Digital maps that dodge traffic jams are saving time for millions of motorists, but they’re also turning some neighborhood streets into headache-inducing escape routes from congested highways.
The unsettling side effects of traffic-tackling technology are popping up more frequently as more drivers depend on smartphones equipped with navigation apps like Waze, Google Maps and Apple Maps.
Now, automakers are increasingly integrating those tools into dashboard consoles, making it likely that even more drivers will follow directions down roads that they otherwise would never have known.
“People are becoming trained to just blindly follow their mapping apps. The concern is the apps aren’t making any distinction between what happens when cars travel on highways and when they travel on city streets by schools and through neighborhoods,” says Hans Larsen, public works director in Fremont, California, a San Francisco Bay area suburb on the fringes of Silicon Valley.

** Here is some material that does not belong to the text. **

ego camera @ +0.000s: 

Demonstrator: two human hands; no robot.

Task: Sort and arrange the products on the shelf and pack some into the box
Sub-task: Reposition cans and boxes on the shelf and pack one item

The traffic being diverted off clogged highways during the morning and evening commutes became so insufferable in Fremont that city leaders decided about a year ago to try to outwit the apps. The city of about 230,000 people started to ban turns at several key intersections at certain times along the shortcuts being touted by Waze and other mapping services.
Before police began handing out tickets, Fremont even set up electronic signs blinking this admonishment: “Don’t Trust Your Apps.”